:: Work order ::
Wherever the word "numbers" occurs in the lines below, copy the whole line.

:: Raw data ::
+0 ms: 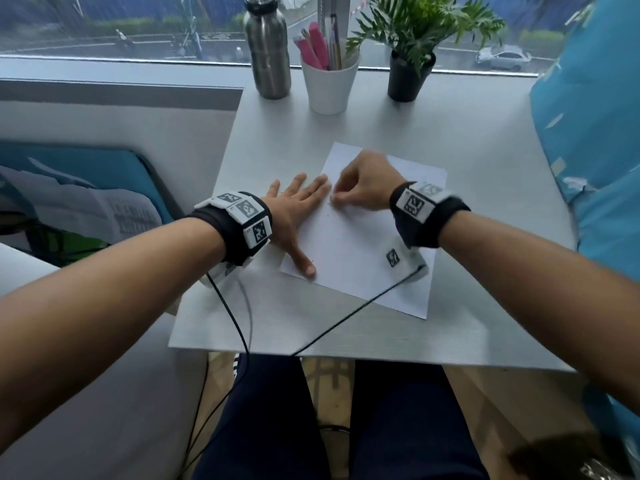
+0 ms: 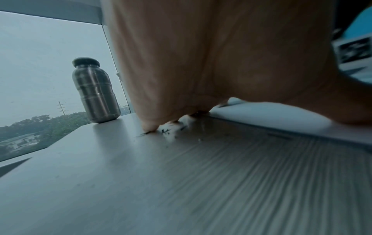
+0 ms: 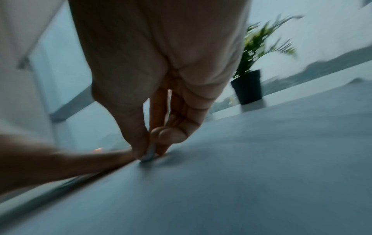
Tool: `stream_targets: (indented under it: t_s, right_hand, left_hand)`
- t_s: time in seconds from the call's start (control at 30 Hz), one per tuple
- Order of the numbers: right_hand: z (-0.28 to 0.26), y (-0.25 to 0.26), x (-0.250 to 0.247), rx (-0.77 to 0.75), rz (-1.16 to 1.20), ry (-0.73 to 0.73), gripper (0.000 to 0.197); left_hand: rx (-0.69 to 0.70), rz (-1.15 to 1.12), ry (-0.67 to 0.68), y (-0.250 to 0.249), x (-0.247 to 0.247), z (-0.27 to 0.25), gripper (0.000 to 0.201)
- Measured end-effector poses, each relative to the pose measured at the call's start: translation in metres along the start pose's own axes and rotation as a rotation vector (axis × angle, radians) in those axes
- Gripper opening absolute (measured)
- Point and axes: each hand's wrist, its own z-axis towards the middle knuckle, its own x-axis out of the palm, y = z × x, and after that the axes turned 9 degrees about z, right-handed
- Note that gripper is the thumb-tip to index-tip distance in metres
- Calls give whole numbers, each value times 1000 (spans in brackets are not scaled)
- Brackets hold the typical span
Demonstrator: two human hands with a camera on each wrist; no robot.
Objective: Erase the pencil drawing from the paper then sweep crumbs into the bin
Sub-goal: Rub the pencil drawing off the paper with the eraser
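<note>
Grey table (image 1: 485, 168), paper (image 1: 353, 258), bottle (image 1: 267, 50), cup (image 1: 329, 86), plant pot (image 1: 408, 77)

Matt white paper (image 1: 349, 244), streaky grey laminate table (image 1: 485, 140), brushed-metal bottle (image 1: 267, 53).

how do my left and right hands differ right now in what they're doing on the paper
The left hand lies flat with fingers spread; the right hand is curled. The left hand only presses the paper's left edge; the right hand pinches a small eraser against the sheet. Both touch the paper.
</note>
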Motion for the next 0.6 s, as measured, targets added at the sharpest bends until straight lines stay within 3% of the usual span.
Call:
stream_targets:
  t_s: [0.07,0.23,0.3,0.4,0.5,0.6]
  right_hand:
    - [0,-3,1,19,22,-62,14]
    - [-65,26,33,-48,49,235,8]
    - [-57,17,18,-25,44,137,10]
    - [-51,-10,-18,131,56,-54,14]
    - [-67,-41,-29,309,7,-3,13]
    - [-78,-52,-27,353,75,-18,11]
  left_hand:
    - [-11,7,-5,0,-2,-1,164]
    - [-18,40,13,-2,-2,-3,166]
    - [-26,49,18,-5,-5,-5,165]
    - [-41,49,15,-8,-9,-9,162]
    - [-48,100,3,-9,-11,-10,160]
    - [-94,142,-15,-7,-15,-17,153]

:: Completed task ::
- Order of the numbers: right_hand: z (-0.28 to 0.26), y (-0.25 to 0.26), x (-0.250 to 0.247), rx (-0.77 to 0.75), rz (-1.16 to 1.20), ry (-0.73 to 0.73), gripper (0.000 to 0.197); left_hand: rx (-0.69 to 0.70), rz (-1.15 to 1.12), ry (-0.67 to 0.68), y (-0.250 to 0.249), x (-0.247 to 0.247), z (-0.27 to 0.25), gripper (0.000 to 0.201)
- Calls give whole numbers, each value times 1000 (spans in brackets are not scaled)

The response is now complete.